Кувшин берет подушку и крутит ее в руках.
- Мне же "мандавохи" пизды дадут…
- Ну ты выбирай уж - или они тебе дадут, или мы, - подает голос со своей койки Паша Секс.
Кувшин отправляется на битву.
В казарме вопли и свист. Игра "мандавохам" нравится. В Кувшина летят подушки, некоторые попадают в нас. Бросаем их в ответ. Откуда-то прилетает сапог, ударяется о спинку моей койки. Хватаю оба кирзача Кувшина и один за другим швыряю в сторону "мандавох". Главное, чтоб не прислали в ответ табуретку.
Прибежавший от выхода дух обрывает веселье.
Шухер.
Все разбегаются по койкам.
Приходит помдеж, о чем-то разговаривает с дежурным по роте. Слышно, как спрашивает, где ответственный.
Ходит какое-то время по рядам, посвечивая фонариком. Заглядывает в ленинскую и сушилку. Наконец, уходит.
- Съебал! - вполголоса кричит дневальный.
Одеяла на койках шевелятся, снова поднимается народ.
Но азарт уже прошел. Играть больше неохота. Все расползаются по делам - смотреть телевизор, курить в умывальнике, разрисовывать альбомы и заваривать чай.
- Кувшин, молодец! Погиб, но врагу не сдался! - говорю притихшему на соседней койке бойцу.
- Надо поощрить человека за храбрость, - говорит Укол. - Кувшин! Сорок пять секунд отпуска!
Кувшин вскакивает, который раз уже за сегодня, и начинает прыгать на одной ноге, щелкая себя большим пальцем под челюстью. Другой рукой он изображает дрочку.
Все верно - нехитрый набор солдатских радостей. Танцы, ебля и бухло. Одновременно, чтобы уложиться в отведенное время.
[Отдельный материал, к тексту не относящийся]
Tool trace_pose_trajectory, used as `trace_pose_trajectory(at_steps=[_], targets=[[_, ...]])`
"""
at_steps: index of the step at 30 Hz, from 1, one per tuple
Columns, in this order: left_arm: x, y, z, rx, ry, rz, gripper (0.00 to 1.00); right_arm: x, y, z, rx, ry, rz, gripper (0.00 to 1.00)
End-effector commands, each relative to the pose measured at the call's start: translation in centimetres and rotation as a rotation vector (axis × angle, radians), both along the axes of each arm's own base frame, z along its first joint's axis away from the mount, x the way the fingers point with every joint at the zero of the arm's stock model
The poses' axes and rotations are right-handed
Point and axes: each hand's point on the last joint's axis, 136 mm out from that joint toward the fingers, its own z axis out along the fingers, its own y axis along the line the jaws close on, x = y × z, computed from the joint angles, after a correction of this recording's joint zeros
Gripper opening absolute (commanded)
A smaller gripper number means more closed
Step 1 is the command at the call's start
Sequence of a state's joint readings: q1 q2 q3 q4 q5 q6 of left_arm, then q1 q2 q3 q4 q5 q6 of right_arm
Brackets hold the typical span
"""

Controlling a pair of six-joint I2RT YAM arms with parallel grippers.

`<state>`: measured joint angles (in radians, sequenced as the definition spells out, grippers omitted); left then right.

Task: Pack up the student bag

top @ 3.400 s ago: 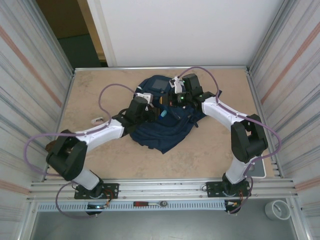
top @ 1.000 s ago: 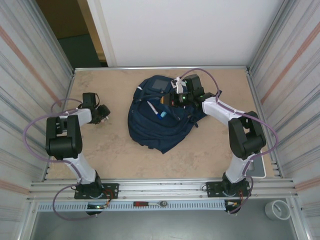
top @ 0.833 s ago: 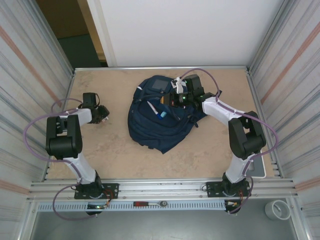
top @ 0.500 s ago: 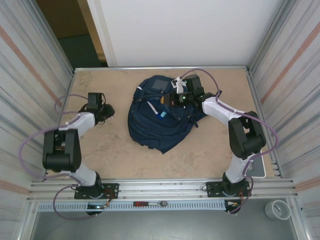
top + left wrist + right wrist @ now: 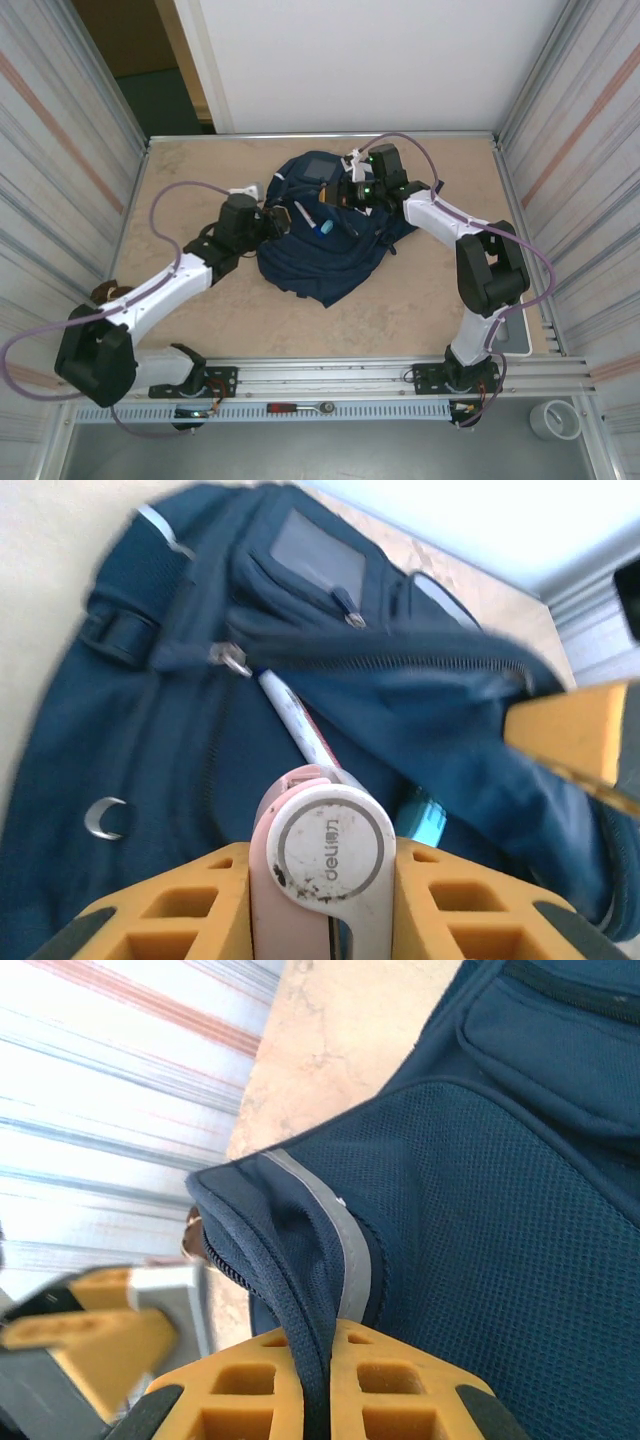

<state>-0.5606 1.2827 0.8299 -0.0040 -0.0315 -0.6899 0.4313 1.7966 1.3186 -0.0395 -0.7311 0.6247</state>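
I see: right gripper (image 5: 318,1365) clenched on student bag (image 5: 470,1220) rim; left gripper (image 5: 322,885) grasping pink-white case (image 5: 330,845), not yet stowed; pen (image 5: 290,710) apparently inside.

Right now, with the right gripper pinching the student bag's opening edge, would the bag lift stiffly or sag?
Probably sag: the student bag lies slumped and creased on the table, and its edge folds thinly in the right gripper. It is likely not slippery, given the woven mesh fabric. A push would probably bunch it up rather than slide it whole.
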Motion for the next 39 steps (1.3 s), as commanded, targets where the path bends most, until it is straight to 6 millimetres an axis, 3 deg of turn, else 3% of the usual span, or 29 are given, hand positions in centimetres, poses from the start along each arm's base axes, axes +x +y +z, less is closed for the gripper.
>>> trace_pose_trajectory(at_steps=[1,5,8,11,16,21,24,29,32,39], targets=[[1.2,-2.0,0.6,-0.041,-0.032,0.019,0.33,1.4,0.0,5.2,0.067,-0.097,-0.023,0.04],[2.7,-4.0,0.4,-0.022,-0.057,0.004,0.35,1.2,0.3,7.4,0.086,-0.14,-0.022,0.04],[4.3,-5.0,0.4,-0.016,-0.075,0.003,0.38,1.0,0.5,7.7,0.087,-0.145,-0.018,0.04],[5.2,-5.8,0.7,0.0,-0.077,-0.01,0.5,0.8,0.5,7.2,0.082,-0.134,-0.016,0.04],[4.2,-5.0,1.3,0.019,-0.097,-0.005,0.66,0.8,-0.1,6.2,0.069,-0.119,-0.028,0.04],[1.9,-3.5,0.9,0.019,-0.083,-0.012,0.69,1.1,0.0,5.4,0.075,-0.103,-0.025,0.04],[0.3,-3.3,-0.3,0.012,-0.042,-0.039,0.63,1.2,0.2,5.1,0.081,-0.095,-0.023,0.04],[-1.4,-4.2,-2.2,0.049,0.004,-0.092,0.4,1.4,0.5,4.6,0.086,-0.082,-0.021,0.04],[-1.4,-4.9,-3.2,0.058,0.024,-0.118,0.31,1.4,0.6,4.3,0.085,-0.074,-0.02,0.04],[-0.1,-6.3,-4.2,0.099,0.039,-0.151,0.21,1.0,0.2,4.2,0.078,-0.071,-0.025,0.04]])
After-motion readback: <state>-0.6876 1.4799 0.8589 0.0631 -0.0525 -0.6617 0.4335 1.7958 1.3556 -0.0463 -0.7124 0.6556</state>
Это и вправду смешно, когда со стороны смотришь. Развлечение.
Лучше бы нас на фильм пустили…
Все, спать, бля. Спать.
***
По утрам прохладно. Наливается тоскливой синевой купол неба. Бомбовозами ползут серые облака - плоские снизу, будто подрезанные, и ватно-лохматые поверху. Дожди пока редкие, но облака все идут и идут, куда-то на Ленинград.